◆ WHAT YOU WILL DO ◆
Among the lines below, keep only those from the one containing "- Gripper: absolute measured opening" through the one containing "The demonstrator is", and reproduce them exactly.

• • • • • • •

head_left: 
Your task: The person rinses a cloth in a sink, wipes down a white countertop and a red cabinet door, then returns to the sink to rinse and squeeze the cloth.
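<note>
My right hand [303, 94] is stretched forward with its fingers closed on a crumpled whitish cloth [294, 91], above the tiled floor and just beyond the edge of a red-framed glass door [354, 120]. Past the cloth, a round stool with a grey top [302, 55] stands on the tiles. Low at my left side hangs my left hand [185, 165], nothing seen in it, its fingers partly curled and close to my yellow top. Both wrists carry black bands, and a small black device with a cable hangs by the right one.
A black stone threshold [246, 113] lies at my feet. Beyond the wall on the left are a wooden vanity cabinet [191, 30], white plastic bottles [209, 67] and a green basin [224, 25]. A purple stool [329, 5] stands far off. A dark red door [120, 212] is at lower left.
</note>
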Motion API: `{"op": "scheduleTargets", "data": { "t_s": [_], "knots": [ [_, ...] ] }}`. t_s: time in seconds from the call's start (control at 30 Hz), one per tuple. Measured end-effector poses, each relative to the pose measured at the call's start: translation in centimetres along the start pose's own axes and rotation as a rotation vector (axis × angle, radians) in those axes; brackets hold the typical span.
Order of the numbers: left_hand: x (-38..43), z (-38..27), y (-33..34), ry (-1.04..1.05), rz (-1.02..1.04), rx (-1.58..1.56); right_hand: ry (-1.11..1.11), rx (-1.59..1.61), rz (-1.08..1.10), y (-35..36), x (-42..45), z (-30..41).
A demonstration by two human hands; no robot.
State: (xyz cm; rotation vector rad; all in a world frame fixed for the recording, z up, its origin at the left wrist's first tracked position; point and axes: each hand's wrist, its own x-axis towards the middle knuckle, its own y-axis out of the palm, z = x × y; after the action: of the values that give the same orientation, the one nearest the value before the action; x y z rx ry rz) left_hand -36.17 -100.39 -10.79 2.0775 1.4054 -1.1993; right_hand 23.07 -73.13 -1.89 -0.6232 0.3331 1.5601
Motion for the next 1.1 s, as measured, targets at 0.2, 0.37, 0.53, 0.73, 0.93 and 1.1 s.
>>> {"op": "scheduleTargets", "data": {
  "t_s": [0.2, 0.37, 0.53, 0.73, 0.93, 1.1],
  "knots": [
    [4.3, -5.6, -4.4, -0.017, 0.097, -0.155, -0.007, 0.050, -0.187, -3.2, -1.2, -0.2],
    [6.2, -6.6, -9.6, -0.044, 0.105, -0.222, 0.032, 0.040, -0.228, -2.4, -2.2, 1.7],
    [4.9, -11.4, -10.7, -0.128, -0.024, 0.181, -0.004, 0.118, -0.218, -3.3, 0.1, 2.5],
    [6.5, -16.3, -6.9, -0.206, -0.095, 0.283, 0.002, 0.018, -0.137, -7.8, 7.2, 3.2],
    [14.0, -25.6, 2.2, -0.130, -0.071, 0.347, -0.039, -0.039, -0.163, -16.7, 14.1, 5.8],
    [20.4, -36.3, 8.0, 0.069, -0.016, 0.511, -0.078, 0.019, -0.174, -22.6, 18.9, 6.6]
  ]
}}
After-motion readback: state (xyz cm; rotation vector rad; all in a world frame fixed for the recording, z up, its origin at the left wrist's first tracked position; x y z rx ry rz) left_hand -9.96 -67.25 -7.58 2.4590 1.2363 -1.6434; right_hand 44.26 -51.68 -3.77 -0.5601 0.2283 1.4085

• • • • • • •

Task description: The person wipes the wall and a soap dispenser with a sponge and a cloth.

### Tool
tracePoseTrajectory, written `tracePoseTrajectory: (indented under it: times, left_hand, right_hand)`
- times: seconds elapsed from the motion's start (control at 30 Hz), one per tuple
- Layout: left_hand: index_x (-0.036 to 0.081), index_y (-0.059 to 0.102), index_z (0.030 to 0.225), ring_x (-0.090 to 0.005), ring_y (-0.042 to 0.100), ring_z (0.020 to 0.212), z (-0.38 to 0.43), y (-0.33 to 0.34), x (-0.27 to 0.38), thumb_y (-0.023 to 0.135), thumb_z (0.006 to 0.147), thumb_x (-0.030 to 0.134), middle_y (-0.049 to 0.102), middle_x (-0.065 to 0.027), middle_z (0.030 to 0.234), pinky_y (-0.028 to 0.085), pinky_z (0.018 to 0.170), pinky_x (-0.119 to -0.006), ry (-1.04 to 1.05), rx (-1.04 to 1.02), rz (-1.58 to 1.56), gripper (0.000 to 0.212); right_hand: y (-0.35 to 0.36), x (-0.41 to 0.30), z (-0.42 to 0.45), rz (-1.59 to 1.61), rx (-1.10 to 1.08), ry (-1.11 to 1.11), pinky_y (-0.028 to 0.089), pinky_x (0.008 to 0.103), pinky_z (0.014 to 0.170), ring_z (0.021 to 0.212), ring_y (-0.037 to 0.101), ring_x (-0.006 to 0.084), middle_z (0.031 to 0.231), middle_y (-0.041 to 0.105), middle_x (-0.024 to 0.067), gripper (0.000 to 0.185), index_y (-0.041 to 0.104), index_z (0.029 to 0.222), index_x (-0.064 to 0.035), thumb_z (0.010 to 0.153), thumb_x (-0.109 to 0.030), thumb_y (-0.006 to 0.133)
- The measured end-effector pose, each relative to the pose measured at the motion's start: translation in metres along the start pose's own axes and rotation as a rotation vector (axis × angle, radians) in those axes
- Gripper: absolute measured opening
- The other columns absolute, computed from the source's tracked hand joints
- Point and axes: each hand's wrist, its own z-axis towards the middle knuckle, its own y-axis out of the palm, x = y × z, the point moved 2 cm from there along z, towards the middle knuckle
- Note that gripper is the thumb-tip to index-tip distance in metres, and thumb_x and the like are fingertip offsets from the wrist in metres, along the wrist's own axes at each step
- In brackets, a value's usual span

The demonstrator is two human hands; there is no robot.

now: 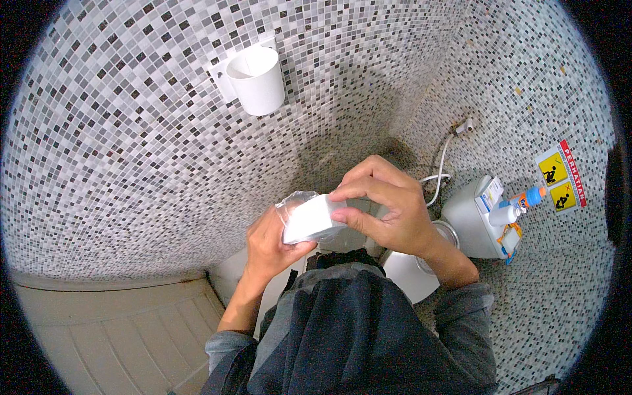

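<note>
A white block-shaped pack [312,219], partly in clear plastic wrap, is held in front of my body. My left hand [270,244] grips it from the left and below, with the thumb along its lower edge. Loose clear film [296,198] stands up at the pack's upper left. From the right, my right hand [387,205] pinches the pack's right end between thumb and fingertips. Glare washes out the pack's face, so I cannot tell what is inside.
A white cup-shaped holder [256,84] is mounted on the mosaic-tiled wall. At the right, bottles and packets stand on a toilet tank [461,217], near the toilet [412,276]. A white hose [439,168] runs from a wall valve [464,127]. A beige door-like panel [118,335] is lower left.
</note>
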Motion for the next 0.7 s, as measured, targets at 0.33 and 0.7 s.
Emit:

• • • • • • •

◆ TASK OUTPUT ◆
- Gripper: absolute measured opening
- The other columns absolute, computed from the source's tracked hand joints
- Point and axes: each hand's wrist, its own z-axis towards the middle knuckle, its own y-axis out of the palm, x = y × z, the point moved 2 cm from there along z, towards the middle knuckle
- Note that gripper is the thumb-tip to index-tip distance in metres, and thumb_x and the like are fingertip offsets from the wrist in metres, along the wrist's own axes at each step
- In brackets, a value's usual span

The demonstrator is two human hands; there is no robot.

The response is complete as it stands.